2, Fe is free of in the infiltration layer of modification austenitic stainless steel of the invention2Al5、FeAl3Equal brittlement phases, bearing capacity is strong, Adhesiveness between infiltration layer and between infiltration layer and matrix is good, it is not easy to peel off.
3, it is tightly combined between modification austenitic stainless steel infiltration layer of the invention, free from flaw, boundary are obvious and neat, infiltration layer Surface hardness be 625~1390HV, invigoration effect depth be 300~1600 μm, the surface peening effect of material is good.

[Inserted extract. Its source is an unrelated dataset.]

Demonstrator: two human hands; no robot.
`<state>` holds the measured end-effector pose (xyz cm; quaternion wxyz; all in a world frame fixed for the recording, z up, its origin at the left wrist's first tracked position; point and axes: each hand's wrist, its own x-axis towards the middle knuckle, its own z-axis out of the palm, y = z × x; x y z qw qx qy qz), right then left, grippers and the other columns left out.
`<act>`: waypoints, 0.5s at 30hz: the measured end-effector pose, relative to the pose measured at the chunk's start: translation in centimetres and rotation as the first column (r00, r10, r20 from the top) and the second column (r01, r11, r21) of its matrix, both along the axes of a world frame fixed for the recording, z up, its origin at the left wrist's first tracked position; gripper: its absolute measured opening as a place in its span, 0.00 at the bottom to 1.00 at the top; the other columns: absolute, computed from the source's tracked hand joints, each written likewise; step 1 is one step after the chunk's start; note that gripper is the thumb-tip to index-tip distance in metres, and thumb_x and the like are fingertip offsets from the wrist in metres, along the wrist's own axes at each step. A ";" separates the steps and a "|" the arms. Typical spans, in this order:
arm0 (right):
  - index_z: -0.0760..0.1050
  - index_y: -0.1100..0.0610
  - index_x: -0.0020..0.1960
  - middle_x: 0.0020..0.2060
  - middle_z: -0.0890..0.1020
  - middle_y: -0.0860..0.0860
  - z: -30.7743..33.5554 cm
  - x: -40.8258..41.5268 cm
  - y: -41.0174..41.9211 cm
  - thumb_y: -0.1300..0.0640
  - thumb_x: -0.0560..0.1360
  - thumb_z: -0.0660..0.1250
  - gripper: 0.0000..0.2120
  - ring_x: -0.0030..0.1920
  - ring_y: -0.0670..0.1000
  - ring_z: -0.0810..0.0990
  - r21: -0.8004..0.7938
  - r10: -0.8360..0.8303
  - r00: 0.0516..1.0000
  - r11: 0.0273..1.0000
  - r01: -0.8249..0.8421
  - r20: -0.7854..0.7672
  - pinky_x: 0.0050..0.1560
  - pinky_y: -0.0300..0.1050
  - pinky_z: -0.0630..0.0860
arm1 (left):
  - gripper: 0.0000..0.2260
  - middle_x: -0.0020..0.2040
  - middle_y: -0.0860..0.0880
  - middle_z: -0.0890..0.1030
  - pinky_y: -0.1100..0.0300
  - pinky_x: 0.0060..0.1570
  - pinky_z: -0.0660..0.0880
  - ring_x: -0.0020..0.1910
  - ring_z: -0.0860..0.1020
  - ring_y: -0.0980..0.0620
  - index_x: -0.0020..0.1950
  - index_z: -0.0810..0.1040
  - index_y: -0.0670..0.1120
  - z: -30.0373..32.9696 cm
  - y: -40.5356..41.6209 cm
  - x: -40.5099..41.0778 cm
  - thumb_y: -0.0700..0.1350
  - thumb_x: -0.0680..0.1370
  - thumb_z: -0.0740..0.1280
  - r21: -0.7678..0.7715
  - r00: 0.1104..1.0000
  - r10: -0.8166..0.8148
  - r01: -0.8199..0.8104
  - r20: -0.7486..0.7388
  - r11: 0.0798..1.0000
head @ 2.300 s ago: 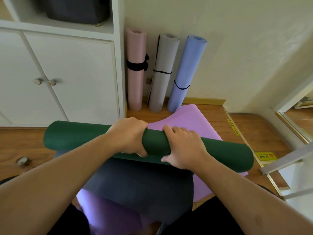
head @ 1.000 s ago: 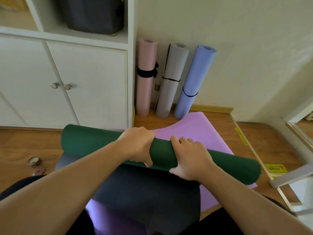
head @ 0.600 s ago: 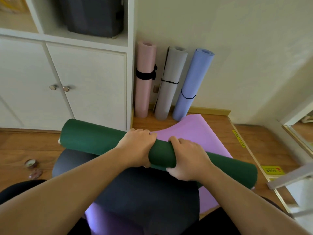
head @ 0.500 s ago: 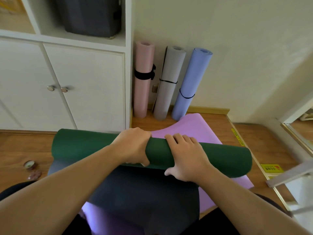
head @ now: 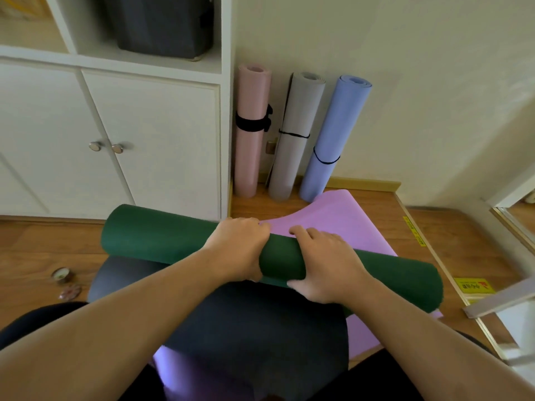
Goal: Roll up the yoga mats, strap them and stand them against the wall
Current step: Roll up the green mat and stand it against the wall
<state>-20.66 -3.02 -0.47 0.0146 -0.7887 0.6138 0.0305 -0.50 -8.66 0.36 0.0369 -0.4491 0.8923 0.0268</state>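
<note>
A rolled dark green mat [head: 162, 235] lies crosswise in front of me, its left end tilted up. My left hand [head: 238, 250] grips the roll at its middle, fingers curled over the top. Just to the right, my right hand [head: 327, 267] grips it too, thumb underneath. The unrolled dark underside of this mat [head: 254, 328] spreads towards me. Beneath it a purple mat [head: 341, 218] lies flat on the floor. Three strapped rolls stand against the wall: pink [head: 250, 157], grey [head: 295, 157] and blue [head: 333, 157].
A white cabinet [head: 162, 146] with two knobbed doors stands at the left, a dark bag [head: 162, 24] on its shelf. Two small round items [head: 62, 274] lie on the wooden floor at the left. A yellow sticker [head: 473, 286] and a mirror frame [head: 509, 227] are at the right.
The green roll has shifted slightly to the right and its left end has tilted up. Both hands keep their grip at its middle.
</note>
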 end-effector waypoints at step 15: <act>0.67 0.49 0.60 0.50 0.79 0.47 0.3 1.0 -0.4 0.36 0.67 0.76 0.30 0.47 0.53 0.80 0.076 -0.017 0.999 0.997 0.014 0.042 0.46 0.51 0.79 | 0.36 0.60 0.50 0.77 0.51 0.59 0.76 0.57 0.77 0.47 0.68 0.67 0.50 -0.6 0.9 0.0 0.60 0.67 0.79 -0.103 0.988 -0.051 0.067 0.149 0.992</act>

4, the present invention passes through specific electrobrightening, aluminising, sandblasting, annealing and these laser impact intensified processing steps It organically combines in a specific sequence and 321 stainless steels is handled, and control aluminising temperature, blasting pressure, annealing temperature, laser The parameters such as path, simple venation energy and spot intensity are impacted, are obtained from the Al for being followed successively by 10~20 μm inward outside2O3Film, 50~ Fe-Al compound layer (FeAl, FeAl of 100 μ m-thicks2And Fe3Al) and Al (Fe) the phase diffusion layer that contains of 40~80 μ m-thicks (contains Al Fe phase diffusion layer) infiltration layer, be tightly combined between infiltration layer, free from flaw, boundary are obvious and neat, the stress between each interface It is small, matrix and infiltration layer interfacial stress be small, layer surface macro morphology preferably, tissue crystal grain it is tiny, flawless, even tissue are thick It spends controllably, without Fe2Al5、FeAl3The modification austenite that component between equal brittlement phases, infiltration layer and infiltration layer seamlessly transits in gradient is not Become rusty steel, significantly reduces the interfacial stress and tissue defects between matrix and infiltration layer, effectively improves the knot between matrix and infiltration layer With joint efforts, inhibit infiltration layer fall off, inhibit crack initiation and propagation, effectively improve 321 austenitic stainless steels melting aluminum alloy with Creep-resistant property under conditions of high temperature stress resists under conditions of melting aluminum alloy and high temperature stress with excellent Croop property, and austenitic stainless steel matrix strength and toughness can be improved.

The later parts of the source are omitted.